Print nothing except the lines of the listing below from the line with "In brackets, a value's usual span" to the line with "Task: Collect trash", each exactly as written, both ends included.

## Records for the exercise
::::::::::

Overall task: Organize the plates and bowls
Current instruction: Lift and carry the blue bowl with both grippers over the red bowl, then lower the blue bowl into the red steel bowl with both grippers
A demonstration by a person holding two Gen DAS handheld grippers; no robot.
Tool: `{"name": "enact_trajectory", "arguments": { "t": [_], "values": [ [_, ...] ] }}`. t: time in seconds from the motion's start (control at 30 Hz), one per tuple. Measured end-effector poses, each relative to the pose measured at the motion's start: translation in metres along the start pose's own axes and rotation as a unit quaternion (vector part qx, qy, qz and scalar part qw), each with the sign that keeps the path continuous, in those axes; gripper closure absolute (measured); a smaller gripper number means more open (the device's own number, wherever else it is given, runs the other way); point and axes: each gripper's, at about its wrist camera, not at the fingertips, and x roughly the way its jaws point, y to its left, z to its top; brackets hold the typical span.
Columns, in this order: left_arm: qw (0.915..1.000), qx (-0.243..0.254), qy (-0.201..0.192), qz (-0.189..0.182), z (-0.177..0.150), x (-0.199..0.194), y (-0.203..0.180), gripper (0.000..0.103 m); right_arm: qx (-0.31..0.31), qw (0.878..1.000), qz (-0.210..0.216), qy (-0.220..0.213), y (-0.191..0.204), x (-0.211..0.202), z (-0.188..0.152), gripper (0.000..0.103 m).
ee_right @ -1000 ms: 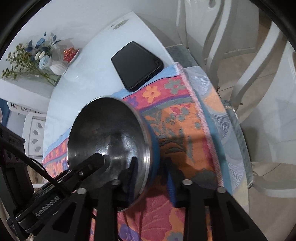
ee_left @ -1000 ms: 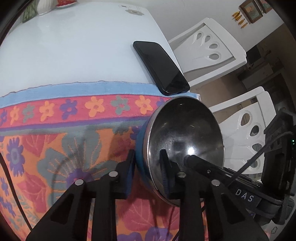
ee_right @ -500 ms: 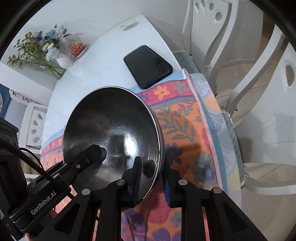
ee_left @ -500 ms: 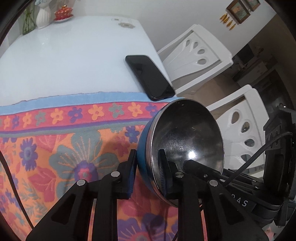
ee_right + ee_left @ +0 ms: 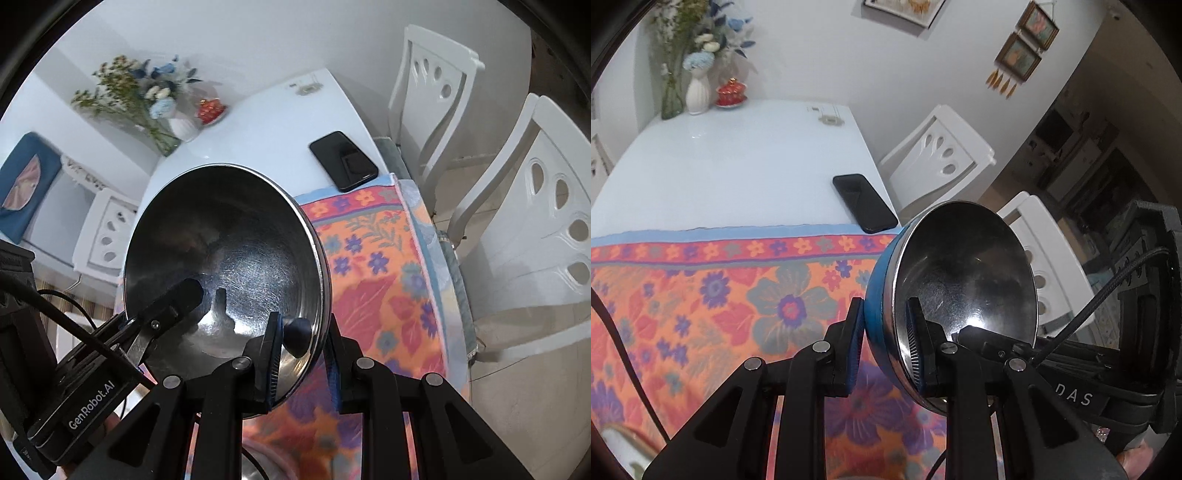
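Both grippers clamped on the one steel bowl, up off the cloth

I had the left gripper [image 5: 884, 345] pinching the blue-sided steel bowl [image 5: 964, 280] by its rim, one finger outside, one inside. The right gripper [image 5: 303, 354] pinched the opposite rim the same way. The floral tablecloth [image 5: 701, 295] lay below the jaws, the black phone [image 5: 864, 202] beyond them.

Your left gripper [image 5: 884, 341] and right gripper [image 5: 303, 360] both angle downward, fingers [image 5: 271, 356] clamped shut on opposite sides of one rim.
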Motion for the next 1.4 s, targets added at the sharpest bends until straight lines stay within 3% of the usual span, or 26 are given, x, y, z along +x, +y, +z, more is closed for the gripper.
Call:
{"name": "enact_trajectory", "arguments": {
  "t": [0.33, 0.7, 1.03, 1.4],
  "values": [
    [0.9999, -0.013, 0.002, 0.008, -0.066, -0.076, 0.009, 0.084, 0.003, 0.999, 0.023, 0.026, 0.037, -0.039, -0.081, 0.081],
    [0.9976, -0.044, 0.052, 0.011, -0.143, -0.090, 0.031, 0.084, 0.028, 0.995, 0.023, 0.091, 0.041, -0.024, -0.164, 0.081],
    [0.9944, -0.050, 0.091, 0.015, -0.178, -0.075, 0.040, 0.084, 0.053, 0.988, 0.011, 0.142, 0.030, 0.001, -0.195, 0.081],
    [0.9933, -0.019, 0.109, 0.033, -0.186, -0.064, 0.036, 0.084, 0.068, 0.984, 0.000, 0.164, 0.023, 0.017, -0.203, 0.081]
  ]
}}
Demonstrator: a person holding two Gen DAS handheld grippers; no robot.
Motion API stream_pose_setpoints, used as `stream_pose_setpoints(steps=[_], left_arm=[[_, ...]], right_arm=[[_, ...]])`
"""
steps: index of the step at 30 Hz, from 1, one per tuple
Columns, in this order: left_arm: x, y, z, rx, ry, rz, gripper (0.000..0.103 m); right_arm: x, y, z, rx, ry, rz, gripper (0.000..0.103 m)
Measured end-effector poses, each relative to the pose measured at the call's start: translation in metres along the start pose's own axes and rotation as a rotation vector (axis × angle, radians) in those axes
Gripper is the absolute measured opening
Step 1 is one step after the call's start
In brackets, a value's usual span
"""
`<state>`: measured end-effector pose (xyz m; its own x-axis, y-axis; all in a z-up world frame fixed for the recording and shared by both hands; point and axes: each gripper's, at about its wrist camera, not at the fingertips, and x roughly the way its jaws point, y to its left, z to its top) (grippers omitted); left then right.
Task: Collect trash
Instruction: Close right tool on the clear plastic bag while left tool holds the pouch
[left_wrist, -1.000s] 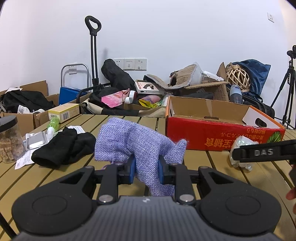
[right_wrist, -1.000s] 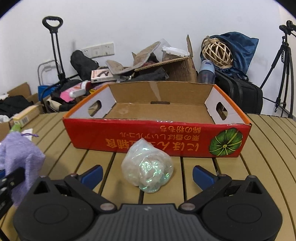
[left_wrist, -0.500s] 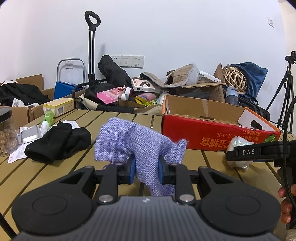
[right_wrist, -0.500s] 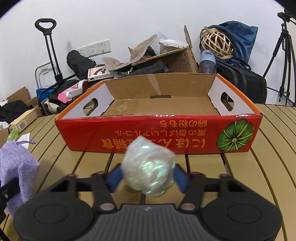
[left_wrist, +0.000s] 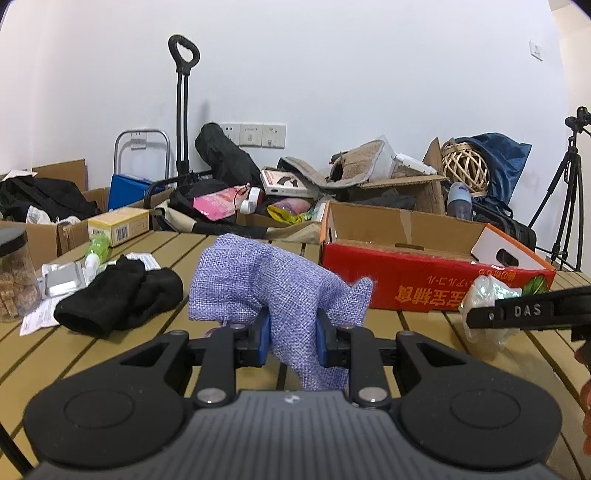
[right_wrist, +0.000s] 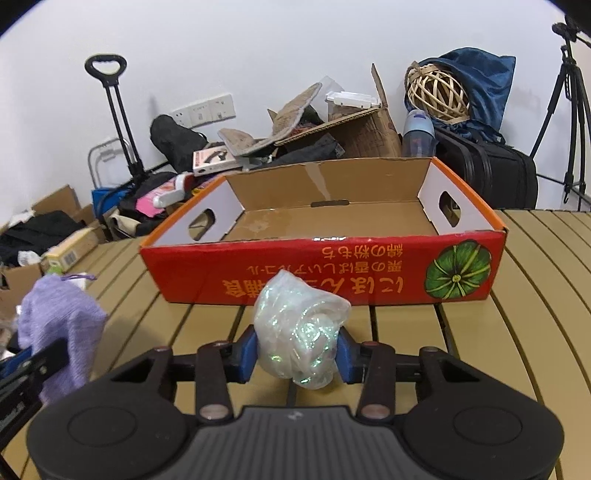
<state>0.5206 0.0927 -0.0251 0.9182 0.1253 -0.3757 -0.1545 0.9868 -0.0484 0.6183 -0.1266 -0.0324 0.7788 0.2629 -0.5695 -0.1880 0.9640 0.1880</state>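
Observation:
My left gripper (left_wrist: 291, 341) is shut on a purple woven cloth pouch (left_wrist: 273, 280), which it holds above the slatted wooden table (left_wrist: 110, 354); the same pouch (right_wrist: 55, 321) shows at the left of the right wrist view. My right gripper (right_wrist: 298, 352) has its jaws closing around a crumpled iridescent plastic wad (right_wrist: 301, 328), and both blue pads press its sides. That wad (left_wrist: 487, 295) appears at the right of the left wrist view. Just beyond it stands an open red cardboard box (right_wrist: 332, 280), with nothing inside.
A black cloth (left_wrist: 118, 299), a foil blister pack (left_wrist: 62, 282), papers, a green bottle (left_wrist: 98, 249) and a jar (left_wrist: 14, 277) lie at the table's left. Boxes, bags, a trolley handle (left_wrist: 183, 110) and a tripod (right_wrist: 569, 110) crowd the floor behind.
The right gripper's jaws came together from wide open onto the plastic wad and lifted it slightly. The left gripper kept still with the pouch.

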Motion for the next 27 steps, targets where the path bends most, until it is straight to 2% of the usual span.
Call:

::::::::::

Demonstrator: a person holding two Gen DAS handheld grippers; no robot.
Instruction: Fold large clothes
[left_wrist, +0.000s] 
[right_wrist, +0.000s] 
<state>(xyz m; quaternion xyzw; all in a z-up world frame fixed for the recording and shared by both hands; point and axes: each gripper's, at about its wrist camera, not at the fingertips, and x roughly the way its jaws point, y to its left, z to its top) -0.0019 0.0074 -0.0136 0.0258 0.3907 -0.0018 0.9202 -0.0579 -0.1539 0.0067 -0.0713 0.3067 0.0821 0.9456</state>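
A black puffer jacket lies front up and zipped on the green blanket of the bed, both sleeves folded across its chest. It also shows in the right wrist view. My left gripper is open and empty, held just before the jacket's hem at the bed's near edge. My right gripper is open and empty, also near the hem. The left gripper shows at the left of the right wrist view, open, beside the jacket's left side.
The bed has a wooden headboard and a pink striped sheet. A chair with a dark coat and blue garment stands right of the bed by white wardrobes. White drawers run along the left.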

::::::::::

## Output below
In brackets, a value's usual span
"""
`<state>`: measured end-effector pose (xyz m; its own x-axis, y-axis; all in a z-up world frame fixed for the recording and shared by both hands; point and axes: each gripper's, at about its wrist camera, not at the fingertips, and x roughly the way its jaws point, y to its left, z to its top) (grippers omitted); left then right.
Task: Collect trash

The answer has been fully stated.